Most of what we know today about Arctic sea ice fractures and subsequent deformation is based on satellite remote sensing and drifting buoy trajectories. Ice fracture processes have also been explored in laboratory and floe-scale experiments. Furthermore, the engineering community has collected a lot of data on pack ice driving forces that should become part of the geophysical sea ice deformation puzzle. MOSAiC was designed to help implement this knowledge into the climate models. Three years after the end of the expedition, much of the sea ice deformation data has been analysed, but about the same remains to be examined and interpreted.
This contribution was written as an outcome of the “Sea ice deformation workshop” organised in Tromsø, Norway from 26 to 28 November 2023 and funded by the Research Council of Norway, via the project SIDRiFT (287871). Workshop participants were: Nik Aksamit, Angela Bliss, Mirjam Bourgett, Dmitry Divine, Wenkai Guo, Jari Haapala, Jennifer Hutchings, Nils Hutter, Polona Itkin, Jack Landy, Sönke Maus, Chris Polashenski, Pierre Rampal, Robert Ricker, David Clemens Sewall, Catherine Taelmann, Matias Uusinoka, Luisa von Albedyll and Daniel M Watkins
We suggest the following actions to be done in the coming years:
- MOSAiC observations need to be offered on standard grids. Most of the raw data are freely available to date, but also the sea ice kinematics, deformation, lead, and roughness products need to be added in formats that are referential in space and in time.

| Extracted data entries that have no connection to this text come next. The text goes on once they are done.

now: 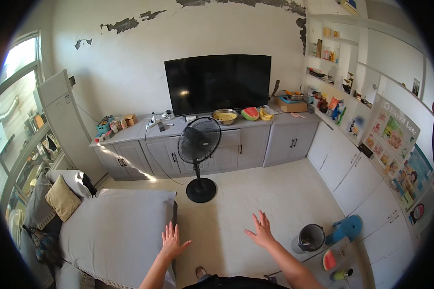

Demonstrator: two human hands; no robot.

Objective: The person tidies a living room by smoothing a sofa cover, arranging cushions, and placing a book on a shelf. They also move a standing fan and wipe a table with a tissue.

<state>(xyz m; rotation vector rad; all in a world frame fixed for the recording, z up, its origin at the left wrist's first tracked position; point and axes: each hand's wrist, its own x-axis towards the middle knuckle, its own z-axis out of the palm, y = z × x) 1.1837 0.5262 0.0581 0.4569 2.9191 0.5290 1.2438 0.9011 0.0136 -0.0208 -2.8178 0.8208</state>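
Note:
Both of my hands reach out ahead of me with nothing in them. My left hand [172, 244] has its fingers spread, next to the near right edge of the grey-covered sofa seat [115, 219]. Above the pale floor, my right hand [261, 232] is likewise spread, palm down and apart from any object. Nearest to it stands a lined trash bin [311, 237]. Farther ahead, a black standing fan [199, 144] rests on its round base in front of the low grey cabinets [251, 147].
A large television [219, 83] stands on the cabinets, near a metal bowl [224, 115], a cut watermelon [250, 113] and bananas [265, 114]. At the lower right are a blue stool [347, 228] and a table [318, 266] with a watermelon slice [329, 260]. The fan's cord crosses the floor.

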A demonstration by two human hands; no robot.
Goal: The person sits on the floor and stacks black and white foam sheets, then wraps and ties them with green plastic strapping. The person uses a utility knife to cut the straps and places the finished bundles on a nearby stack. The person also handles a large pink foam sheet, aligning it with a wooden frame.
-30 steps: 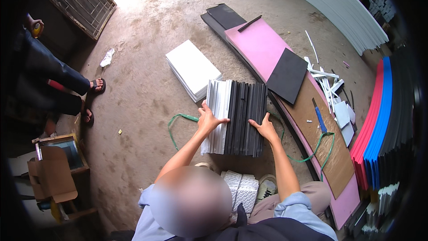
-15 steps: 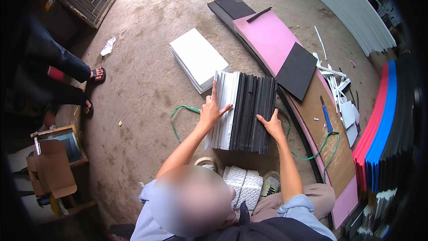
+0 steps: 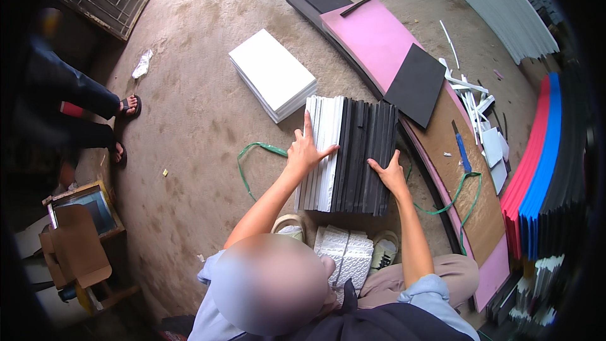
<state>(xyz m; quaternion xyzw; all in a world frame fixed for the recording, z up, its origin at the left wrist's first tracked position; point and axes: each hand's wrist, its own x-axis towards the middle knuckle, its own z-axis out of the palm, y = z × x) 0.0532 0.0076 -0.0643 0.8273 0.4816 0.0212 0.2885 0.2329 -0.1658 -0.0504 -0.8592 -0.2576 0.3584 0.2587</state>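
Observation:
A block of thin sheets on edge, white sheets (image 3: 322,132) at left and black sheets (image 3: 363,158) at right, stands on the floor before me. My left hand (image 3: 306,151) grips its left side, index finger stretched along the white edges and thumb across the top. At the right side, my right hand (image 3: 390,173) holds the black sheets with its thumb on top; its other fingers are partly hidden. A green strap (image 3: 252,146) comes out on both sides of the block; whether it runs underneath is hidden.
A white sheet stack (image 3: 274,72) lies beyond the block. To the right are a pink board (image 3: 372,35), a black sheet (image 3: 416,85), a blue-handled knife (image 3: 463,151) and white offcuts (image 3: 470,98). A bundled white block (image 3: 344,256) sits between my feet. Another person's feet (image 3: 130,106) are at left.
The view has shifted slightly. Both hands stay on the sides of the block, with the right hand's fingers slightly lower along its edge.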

Only in such a way can they be picked up by the numerical modelling community.
- We need to use the radar satellite remote sensing images to create an updated pan-Arctic sea ice deformation product, fused with the sea ice thickness products from altimetry. This will enable research of the feedback between sea ice deformation and thickness distribution.
- While none of direct measurements or remote sensing observations can measure fracturing properties or consequences at all spatial and temporal scales, the same is true for numerical model simulations. Several models need to have alternative rheologies (representations of ice kinematics) implemented, so that they can be compared more efficiently. Especially the newly developed brittle-class rheologies seem to be promising for modelling large-scale sea ice deformation.
- At smaller scales, likely below a kilometre, the assumption of the sea ice having negligible thickness compared to the extent of individual floes breaks down. In this regime, discrete element models developed in engineering can be used instead of continuum models (addressed in the previous point). We need efforts to bridge the methodological gaps between both types of numerical models.
- At even smaller scales, new technologies like sensors on drones and micro-tomography scans of fractures in ice can greatly increase the volume of collected data. Remote sensing radar data are already collected in overwhelming quantities. The Artificial Intelligence technology in data analysis can be used to process the data and finally also optimise parameter tuning in numerical models.*
- We need to better understand the scaling of sea ice fractures from laboratory experiments (1 m and 1 s and smaller) to the geophysical scale (10 m and 1 minute and larger). The data from MOSAiC and other campaigns should be integrated into an observational framework of fractures, their driving forces, and ice conditions at different scales and during all seasons, and especially during freeze-up and spring melt. The next large international interdisciplinary polar activity – the International Polar Year in 2032 – should be used as the ultimate target to finalise this.